A topic that came up over lunch last week was the need to set personal limits.
When you start with an opportunity, your natural tendency is to view the sky as being the limit: ideally, the opportunity will sweep you off to fortune and glory. But it might also take you places you don’t want to go, either because you start getting into Peter Principle territory, or you end up in a bad ethical spot, or you’re suddenly just not happy anymore.
Some examples: you see this all the time with programmers. They’re successful and smart at programming, so somebody promotes them to a management position, and suddenly they’re miserable at having to deal with constant “HR issues” and not being able to focus on their skill and passion. The goal was to be successful in the most general sense, and the lack of limits allowed them to be moved into a position where they didn’t want to be.
It’s common for entrepreneurs as well.
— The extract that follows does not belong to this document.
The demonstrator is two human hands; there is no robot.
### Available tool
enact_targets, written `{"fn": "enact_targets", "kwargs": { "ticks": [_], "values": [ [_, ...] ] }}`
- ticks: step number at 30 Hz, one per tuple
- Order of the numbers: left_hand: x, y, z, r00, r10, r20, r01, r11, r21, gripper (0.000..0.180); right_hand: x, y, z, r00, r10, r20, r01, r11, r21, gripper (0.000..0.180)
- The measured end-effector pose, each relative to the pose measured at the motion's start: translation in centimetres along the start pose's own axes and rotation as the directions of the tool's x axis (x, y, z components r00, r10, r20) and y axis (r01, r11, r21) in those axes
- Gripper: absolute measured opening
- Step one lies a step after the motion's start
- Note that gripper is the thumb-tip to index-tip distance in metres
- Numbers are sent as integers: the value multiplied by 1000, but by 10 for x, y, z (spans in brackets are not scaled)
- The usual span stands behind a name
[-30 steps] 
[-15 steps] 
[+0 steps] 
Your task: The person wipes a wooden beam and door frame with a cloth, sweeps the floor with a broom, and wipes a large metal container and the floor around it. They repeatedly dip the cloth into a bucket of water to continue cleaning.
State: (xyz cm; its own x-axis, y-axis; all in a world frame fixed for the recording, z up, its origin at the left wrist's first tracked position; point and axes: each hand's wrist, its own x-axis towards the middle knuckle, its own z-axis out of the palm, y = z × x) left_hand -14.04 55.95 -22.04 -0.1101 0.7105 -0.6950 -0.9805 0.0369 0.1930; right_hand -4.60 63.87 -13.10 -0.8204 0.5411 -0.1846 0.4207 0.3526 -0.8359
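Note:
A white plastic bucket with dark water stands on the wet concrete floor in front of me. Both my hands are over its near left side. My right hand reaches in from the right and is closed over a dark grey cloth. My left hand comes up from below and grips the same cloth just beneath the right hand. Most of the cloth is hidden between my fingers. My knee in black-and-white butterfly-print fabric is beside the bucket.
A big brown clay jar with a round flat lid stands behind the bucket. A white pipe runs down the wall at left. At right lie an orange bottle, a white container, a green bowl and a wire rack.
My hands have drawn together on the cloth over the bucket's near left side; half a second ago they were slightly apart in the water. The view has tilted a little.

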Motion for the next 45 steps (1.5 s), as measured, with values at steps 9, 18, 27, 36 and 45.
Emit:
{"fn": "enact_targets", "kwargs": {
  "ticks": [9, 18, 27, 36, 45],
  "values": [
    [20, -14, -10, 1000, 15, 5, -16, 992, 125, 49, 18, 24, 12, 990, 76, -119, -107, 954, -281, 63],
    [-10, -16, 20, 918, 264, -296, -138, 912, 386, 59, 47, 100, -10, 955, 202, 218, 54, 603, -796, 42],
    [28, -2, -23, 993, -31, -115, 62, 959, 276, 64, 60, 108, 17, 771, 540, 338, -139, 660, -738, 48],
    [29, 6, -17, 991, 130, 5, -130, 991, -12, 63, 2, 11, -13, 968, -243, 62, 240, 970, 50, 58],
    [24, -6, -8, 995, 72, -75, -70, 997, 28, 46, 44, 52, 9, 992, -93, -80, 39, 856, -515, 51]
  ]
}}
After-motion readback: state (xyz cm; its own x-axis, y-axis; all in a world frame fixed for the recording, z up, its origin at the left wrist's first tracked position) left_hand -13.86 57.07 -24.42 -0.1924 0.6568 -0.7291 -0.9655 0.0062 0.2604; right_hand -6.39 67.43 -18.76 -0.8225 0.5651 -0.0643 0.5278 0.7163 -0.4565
A guy can be an excellent startup CEO–hires the right people for the first 10 jobs, can wear every hat in the company from janitor to salesman to graphic designer, smooth-talks his way out of liquidity problems when the checks haven’t cleared in time. And that same guy can utterly fail when it comes time to be a 100-person company with all the requisite regulation and formality and procedures. The reverse is also true: the CEO of IBM (probably) wouldn’t know what to do if he didn’t have a huge budget to spend on getting the best consultants and employees to actually do the work. But he knows better than anybody how to do the high-level strategy that’s required for such a massive company.
This doesn’t mean than one person is smarter or better than the other. It simply means that different people have different skill sets, and setting a limit keeps you from ending up in a place where your skills won’t help you.
You need to think about things in terms of both goals and limits. They define your ideal path in opposite ways: a goal says “I want to end up here,” while a limit says “I’m not going any further than this.” Saying “I will program but I never want to manage other people; I will run this company until it hits $1 million in revenue; I will only work for a company of a certain size or geography or industry” is a good way to help you define not only what your goal is, but what your goal is not.
To the extent possible, you want to have some freedom to go with the flow and explore new opportunities as they present themselves–to move between the currents in the stream, as it were. Setting limits allows you to get a feel for when to move out of a given current before it takes you over a waterfall.